_Exercise:_ Print the line containing "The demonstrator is" and all lines after it, unchanged, through the end of the data. Leave the pictures out.

>>

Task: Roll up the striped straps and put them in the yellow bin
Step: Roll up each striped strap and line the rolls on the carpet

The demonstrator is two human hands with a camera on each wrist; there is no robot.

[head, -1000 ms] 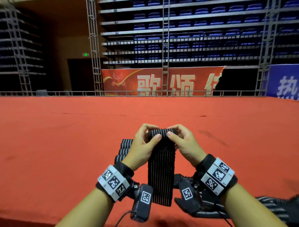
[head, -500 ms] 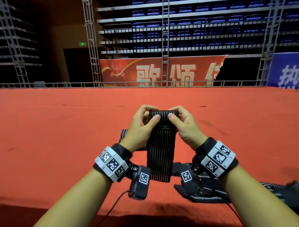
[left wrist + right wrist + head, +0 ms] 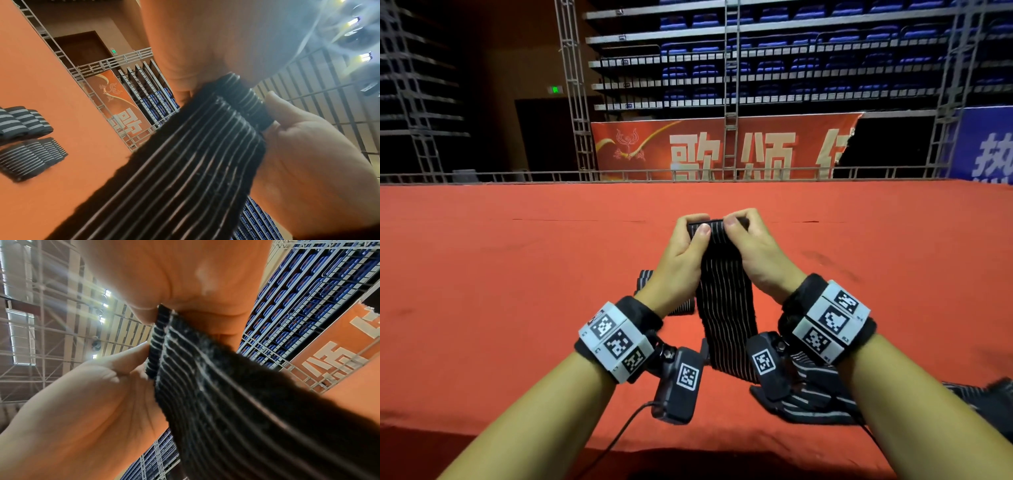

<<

_Solution for this problem:_
The demonstrator is two human hands with a camera on each wrist; there is no robot.

[head, -1000 ms] 
[head, -500 ms] 
[left wrist + right wrist + head, +0 ms] 

No further response is required.